Mark bestellte zwei Cognac. Was ihm Kristina da erzählte, das erschütterte ihn. »Prost! Ich glaube, wir können den brauchen. Weißt du, das klingt, als hättest du so eine Amnesie. Aber soweit ich weiß, passiert das nur nach Unfällen. Hattest du einen Unfall?«
Kristina schüttelte den Kopf. »Nein. Ich bin völlig gesund, jedenfalls was das Körperliche angeht. Vielleicht fehlt mir was im Kopf?«
Jetzt grinste Mark. »Manch einem fehlt was im Kopf, dir bestimmt nicht!«
Inzwischen war die Weinflasche leer.
»Bestellen wir noch eine?«, wollte Mark wissen.

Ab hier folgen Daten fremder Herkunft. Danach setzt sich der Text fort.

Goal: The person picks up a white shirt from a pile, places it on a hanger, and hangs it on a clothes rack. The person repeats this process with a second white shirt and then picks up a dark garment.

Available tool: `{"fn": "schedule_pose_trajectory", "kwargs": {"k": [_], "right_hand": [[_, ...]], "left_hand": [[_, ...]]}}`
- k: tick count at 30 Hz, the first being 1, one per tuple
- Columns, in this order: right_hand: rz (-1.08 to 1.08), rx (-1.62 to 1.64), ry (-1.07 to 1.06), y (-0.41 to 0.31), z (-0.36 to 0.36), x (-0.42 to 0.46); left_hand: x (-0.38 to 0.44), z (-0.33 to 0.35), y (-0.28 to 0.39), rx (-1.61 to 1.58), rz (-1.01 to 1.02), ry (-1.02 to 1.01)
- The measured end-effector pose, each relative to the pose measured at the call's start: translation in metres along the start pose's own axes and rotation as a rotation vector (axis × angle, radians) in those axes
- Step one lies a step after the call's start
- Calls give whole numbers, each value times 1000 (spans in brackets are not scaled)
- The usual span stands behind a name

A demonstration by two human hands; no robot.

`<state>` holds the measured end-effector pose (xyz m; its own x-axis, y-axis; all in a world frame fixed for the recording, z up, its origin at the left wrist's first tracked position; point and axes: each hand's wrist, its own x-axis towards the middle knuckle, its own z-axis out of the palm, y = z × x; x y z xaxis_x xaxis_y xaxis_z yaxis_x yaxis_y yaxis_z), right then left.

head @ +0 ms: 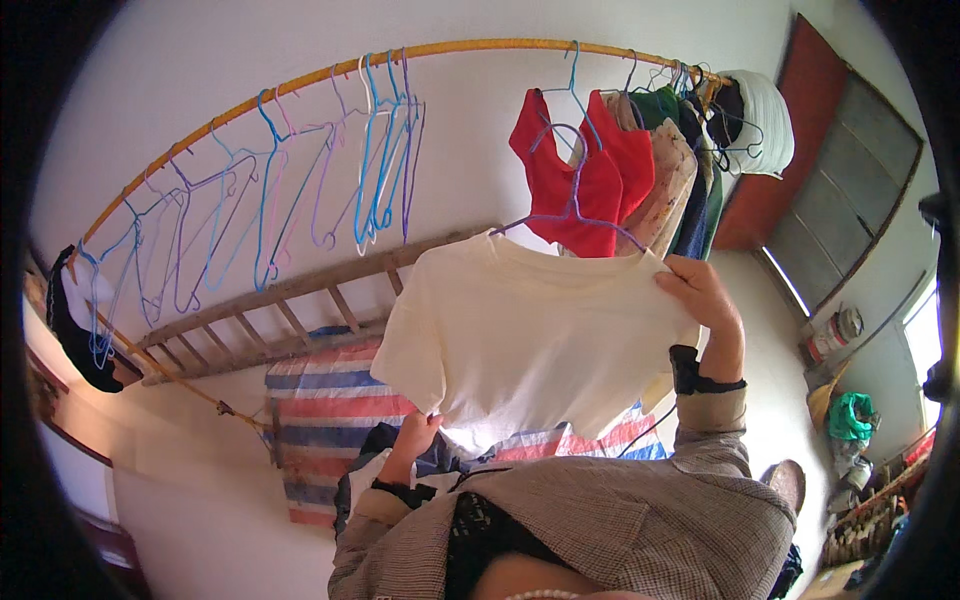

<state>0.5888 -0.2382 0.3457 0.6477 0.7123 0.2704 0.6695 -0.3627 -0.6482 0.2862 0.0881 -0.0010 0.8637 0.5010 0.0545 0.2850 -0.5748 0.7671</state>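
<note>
A cream short-sleeved T-shirt (555, 330) hangs in front of me on a purple wire hanger (577, 202), whose arms go into the neckline. My right hand (701, 292) pinches the shirt at its right shoulder, by the end of the hanger's arm. Lower down, my left hand (416, 442) holds the cloth near the edge of the left sleeve. The hanger's hook stands up in front of a red garment (574, 176) on a blue hanger, below the yellow rod; it looks free of the rod. Both ends of the purple hanger are hidden inside the shirt.
Several empty wire hangers (262, 195) hang along the left of a bent yellow rod (465, 46). Clothes (667, 165) crowd its right end. Behind the shirt are a wooden ladder (292, 319) and a striped plastic sheet (322, 442). A green bag (853, 416) lies at right.
</note>
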Motion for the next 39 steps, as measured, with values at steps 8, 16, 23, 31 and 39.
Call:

»Weißt du was, wir bezahlen jetzt«, schlug Kristina vor. »Fahren kannst du eh nicht mehr. Also lass das Auto hier stehen. Komm mit zu mir, da habe ich noch ein Fläschchen Wein und das Sofa ist auch frei.«
Leicht irritiert strich Kater Toni um die Beine des fremden Besuchers, während Kristina aus der Küche eine Flasche Wein holte. In ihrem kleinen Weinkühlschrank, den sie sich vor ein paar Jahren geleistet hatte, fand sich immer ein wohltemperiertes Schlückchen.

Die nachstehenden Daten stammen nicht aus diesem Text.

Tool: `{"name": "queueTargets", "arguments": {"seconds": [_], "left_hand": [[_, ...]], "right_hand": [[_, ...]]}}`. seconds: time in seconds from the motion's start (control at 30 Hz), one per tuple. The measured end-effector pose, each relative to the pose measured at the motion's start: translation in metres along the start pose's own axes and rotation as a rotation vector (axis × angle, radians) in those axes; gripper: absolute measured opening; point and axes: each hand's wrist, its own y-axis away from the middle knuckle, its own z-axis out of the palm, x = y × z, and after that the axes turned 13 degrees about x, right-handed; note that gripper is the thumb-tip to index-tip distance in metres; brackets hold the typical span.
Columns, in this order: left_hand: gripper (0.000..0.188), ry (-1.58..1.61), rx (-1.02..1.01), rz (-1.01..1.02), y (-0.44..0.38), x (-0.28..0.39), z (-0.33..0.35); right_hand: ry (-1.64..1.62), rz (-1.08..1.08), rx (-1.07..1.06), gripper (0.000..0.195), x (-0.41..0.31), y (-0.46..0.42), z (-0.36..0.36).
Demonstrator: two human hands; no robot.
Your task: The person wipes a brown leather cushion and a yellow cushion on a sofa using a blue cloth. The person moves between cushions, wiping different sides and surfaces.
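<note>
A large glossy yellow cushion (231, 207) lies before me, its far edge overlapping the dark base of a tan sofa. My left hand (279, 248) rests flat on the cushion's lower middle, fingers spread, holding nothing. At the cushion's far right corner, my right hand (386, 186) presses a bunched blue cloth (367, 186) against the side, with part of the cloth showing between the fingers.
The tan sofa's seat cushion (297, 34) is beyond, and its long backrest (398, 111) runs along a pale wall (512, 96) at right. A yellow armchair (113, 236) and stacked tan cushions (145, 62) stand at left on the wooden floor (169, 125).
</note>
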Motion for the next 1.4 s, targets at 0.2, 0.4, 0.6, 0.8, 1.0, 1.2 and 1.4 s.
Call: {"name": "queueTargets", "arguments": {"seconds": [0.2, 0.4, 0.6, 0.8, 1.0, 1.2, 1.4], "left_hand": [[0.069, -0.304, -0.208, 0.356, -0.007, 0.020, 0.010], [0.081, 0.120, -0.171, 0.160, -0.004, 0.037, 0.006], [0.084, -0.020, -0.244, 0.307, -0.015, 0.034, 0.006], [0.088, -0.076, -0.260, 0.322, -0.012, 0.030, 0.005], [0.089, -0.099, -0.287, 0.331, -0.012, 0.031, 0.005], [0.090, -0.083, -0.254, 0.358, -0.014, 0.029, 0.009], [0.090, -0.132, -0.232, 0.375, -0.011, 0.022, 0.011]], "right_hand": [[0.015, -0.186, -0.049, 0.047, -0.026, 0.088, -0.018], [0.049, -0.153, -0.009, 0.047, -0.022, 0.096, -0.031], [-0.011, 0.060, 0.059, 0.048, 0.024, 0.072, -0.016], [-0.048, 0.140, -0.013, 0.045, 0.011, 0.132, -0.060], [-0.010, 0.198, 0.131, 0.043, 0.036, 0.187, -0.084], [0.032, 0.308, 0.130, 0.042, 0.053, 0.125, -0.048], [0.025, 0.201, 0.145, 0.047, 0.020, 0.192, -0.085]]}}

»Setzt dich doch!« Sie nahm zwei Gläser aus dem Schrank und wies auf das gemütliche Sofa. Von der Anrichte brachte sie die kleine Schachtel mit den Bildern mit zum Tisch und nahm die Fotos heraus.
»Ist das deine Mutter?« Mark deutete sofort auf das oberste Foto. »Du siehst ihr sehr ähnlich.«
»Ja, das stimmt, das ist Mutti. Und auf ihrem Arm bin wahrscheinlich ich.«
Während Kristina und Mark sich die anderen Fotos ansahen, und Kristina ihrem Kollegen erklärte, was sie dazu wusste, schien dieser Nebel vor ihren Erinnerungen aufzureißen. »Das Haus meiner Großeltern stand an einem Hang, in einer schmalen Gasse. Zur Stadt ging es steil den Berg hinab. Ich glaube, im Winter fuhren da gar keine Autos und im Sommer nicht viele. Aber naja, wer hatte damals schon ein Auto?«
Sie schob die Fotos zur Seite und nahm das Passbild des unbekannten Mannes in die Hand. »Guck mal, könnte das vielleicht mein Vater sein?«
Nachdenklich bewegte Mark den Kopf hin und her.
»Also, Ähnlichkeiten finde ich nicht.«
»Stimmt«, pflichtete ihm Kristina bei. »Aber aus welchem Grunde sollte sie ausgerechnet dieses Bild aufbewahrt haben?«
Darauf wusste Mark auch keine Antwort. Sie griffen beide zu ihrem Weinglas und prosteten sich zu. Als sie getrunken hatten, legte Mark seinen Arm um ihre Schulter. »Ich weiß, es ist für dich jetzt quälend, nichts über deinen Vater zu wissen. Aber mach dir besser nicht zu große Hoffnungen, ihn jetzt noch zu finden. Vielleicht ist deine Mutter ja damals mit dir genau hierher, an die polnische Grenze gezogen, in der Hoffnung, hier ihren Freund oder was er auch immer war, wiederzufinden. Doch wenn sie es nicht geschafft hat, dann hast du noch weniger Chancen.«
Kristina nickte kaum merklich und nahm einen weiteren Schluck Wein. Wahrscheinlich hatte er recht. Sie lehnte ihren Kopf an Marks Schulter. Es tat so gut, jetzt nicht allein hier zu sein. Wie lange hatte sie kein Mann mehr im Arm gehalten? Wohlig schmiegte sie sich an ihn und war kurz darauf eingeschlafen.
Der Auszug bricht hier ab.